Secondly, the claim that obesity is too complicated to solve via a junk food tax is completely unsubstantiated. Some studies even take an opposite stance. [4][5]
Finally, this topic has nothing to do with eliminating obesity. No one has made that claim. It is entirely to do with a junk food tax being a benefit to society. My arguments have addressed reducing obesity, which is likely to occur with reduced consumption of junk food and hence, a junk food tax being beneficial towards society.
1.
They are a non profit organization by a "simple google search". 
2.
Your first source is ok, but second source, it creates an "model" and doesn't even tell the readers what type of model it created, it literally just said it did. 
3.
Yes it does.
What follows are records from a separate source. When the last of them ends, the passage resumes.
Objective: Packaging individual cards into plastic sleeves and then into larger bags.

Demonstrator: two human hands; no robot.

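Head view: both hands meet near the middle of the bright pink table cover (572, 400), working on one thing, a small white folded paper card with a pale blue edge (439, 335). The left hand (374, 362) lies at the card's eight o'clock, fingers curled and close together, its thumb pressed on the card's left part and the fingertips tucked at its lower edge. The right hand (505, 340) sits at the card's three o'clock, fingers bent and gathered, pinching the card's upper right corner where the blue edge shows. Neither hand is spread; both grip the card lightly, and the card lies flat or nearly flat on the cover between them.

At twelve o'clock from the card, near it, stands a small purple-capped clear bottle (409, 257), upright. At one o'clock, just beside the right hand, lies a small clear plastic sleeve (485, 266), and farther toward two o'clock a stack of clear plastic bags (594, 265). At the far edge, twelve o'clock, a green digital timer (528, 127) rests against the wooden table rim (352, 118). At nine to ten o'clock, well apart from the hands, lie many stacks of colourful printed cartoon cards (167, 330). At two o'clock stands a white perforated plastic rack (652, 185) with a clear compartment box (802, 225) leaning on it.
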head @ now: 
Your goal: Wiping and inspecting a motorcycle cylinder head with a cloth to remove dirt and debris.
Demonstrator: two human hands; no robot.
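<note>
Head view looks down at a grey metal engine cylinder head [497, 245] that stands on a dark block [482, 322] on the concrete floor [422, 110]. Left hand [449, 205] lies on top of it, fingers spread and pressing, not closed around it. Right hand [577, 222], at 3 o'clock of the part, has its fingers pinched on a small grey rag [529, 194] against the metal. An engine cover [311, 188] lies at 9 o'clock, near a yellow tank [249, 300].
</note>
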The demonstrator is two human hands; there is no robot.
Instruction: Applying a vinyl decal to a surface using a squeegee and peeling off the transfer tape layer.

I said it was too complicated, I could clarify if you wanted.

Firstly, I've already presented several studies on various implementations of taxes on food. I've presented several studies on sin taxes in general. I would argue that they aren't understudied at all.Secondly, even if I were to concede that such a tax is understudied, the studies otherwise provided have been promising and do not indicate any sort of significant risk. Con has not provided any evidences of risk and hence this point should be shelved until such a point otherwise.
Yes, one promising case, no, you shouldn't use plural. I have provided evidence, on how it would hurt the poor. 

Con concedes that junk food taxes reduce obesity/consumption of junk food.
I didn't concede, I just said, it's not worth putting a billion dollar industry at risk, and poverty for a mere 3.4% change, no conceding there fine sir.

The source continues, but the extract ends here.